* [Work required]
Look through the material that follows and show every line with the string "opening".

BEGIN

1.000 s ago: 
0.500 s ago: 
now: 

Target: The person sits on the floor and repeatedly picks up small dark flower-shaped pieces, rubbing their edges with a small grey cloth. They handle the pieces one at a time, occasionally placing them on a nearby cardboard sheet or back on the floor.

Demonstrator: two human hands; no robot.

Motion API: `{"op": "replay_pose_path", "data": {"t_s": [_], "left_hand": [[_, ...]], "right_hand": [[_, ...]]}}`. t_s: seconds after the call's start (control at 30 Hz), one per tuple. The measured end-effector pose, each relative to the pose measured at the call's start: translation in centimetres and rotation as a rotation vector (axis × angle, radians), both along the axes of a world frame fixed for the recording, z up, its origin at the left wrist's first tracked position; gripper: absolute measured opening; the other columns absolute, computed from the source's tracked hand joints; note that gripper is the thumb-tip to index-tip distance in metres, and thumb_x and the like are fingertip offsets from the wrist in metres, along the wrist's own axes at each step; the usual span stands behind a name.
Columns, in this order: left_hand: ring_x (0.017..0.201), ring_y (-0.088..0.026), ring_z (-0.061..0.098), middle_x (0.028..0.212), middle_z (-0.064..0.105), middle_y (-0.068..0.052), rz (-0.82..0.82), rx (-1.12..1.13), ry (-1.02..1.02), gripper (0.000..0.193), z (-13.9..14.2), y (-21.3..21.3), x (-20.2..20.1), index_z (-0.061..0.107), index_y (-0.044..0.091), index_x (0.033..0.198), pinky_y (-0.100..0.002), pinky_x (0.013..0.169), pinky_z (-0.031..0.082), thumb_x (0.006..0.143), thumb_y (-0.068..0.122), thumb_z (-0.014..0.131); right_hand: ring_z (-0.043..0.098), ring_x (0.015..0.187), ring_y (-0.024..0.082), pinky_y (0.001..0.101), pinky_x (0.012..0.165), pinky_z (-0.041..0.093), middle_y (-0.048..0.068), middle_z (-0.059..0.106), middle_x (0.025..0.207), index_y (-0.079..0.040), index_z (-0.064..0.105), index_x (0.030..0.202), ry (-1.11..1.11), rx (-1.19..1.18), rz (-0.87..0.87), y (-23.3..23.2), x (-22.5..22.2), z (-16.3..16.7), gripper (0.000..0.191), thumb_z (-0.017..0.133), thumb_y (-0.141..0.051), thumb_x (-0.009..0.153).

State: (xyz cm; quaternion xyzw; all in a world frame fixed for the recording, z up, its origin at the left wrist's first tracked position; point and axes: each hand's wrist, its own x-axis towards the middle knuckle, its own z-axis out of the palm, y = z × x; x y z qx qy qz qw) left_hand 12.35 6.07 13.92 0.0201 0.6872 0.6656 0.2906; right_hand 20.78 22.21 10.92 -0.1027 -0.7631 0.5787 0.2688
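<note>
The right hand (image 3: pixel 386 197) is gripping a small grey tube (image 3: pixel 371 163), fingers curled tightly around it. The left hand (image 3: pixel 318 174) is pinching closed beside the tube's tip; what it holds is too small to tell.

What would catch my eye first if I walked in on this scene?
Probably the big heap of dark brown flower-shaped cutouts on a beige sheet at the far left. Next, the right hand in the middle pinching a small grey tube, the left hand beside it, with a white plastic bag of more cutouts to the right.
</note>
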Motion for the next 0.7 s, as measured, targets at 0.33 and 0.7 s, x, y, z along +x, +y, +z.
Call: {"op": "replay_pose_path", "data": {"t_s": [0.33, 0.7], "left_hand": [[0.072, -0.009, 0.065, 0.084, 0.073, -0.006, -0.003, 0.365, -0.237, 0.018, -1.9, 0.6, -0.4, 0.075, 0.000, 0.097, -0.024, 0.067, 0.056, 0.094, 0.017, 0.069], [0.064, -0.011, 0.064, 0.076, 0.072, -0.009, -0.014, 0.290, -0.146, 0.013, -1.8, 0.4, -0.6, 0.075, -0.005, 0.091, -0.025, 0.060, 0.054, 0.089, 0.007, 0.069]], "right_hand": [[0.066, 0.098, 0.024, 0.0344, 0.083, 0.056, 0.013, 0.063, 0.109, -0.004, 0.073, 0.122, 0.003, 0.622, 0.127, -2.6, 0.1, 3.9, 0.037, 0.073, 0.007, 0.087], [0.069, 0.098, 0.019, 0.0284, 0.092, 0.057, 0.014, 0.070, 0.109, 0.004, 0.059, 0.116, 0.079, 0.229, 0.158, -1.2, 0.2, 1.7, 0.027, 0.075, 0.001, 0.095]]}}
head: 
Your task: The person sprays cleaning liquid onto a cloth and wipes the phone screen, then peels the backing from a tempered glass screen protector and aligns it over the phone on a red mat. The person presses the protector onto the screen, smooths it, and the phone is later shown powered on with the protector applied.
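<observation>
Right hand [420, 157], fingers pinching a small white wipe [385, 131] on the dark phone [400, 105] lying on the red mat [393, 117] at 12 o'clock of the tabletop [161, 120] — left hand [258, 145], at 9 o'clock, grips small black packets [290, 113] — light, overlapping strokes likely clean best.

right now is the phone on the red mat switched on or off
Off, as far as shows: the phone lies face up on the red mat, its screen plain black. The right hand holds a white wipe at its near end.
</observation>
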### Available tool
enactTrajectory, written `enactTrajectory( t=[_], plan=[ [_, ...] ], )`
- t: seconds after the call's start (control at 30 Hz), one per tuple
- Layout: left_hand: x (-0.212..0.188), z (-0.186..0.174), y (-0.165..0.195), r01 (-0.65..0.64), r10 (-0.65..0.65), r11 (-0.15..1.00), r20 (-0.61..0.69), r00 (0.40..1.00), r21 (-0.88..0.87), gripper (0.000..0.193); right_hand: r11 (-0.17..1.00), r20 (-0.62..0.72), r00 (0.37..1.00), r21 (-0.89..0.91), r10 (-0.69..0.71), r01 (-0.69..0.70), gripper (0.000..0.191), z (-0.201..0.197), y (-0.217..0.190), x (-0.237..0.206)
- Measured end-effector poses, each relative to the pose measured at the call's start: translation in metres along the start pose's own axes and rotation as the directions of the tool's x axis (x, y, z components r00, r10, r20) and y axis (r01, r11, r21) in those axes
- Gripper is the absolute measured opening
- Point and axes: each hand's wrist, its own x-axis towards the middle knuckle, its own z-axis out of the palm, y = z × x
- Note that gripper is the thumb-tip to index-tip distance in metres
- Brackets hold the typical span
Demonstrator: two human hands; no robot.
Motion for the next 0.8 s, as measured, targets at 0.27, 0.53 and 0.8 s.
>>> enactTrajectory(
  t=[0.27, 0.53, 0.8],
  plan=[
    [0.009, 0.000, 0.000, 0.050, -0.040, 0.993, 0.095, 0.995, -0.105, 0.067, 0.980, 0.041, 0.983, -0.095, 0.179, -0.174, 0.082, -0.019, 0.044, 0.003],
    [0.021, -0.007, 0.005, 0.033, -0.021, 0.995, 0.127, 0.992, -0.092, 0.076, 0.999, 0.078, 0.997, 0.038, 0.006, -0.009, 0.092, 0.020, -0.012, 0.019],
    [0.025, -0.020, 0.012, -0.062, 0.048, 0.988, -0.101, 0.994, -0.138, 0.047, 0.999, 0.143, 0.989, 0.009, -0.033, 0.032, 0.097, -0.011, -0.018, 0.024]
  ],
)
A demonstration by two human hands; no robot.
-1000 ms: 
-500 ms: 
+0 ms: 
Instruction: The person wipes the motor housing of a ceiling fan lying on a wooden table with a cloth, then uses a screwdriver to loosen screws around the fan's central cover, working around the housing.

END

* [Result for this exercise]
Motion API: `{"op": "replay_pose_path", "data": {"t_s": [_], "left_hand": [[_, ...]], "right_hand": [[_, ...]]}}`. t_s: seconds after the call's start (control at 30 Hz), one per tuple. The measured end-effector pose, each relative to the pose measured at the call's start: translation in centimetres and rotation as a rotation vector (axis × angle, radians), both along the axes of a world frame fixed for the recording, z up, its origin at the left wrist's first tracked position; gripper: absolute measured opening; the other columns absolute, computed from the source's tracked hand joints; note that gripper is the thumb-tip to index-tip distance in metres, and thumb_x and the like are fingertip offsets from the wrist in metres, along the wrist's own axes at each step; the usual span stands behind a name.
- Gripper is the absolute measured opening

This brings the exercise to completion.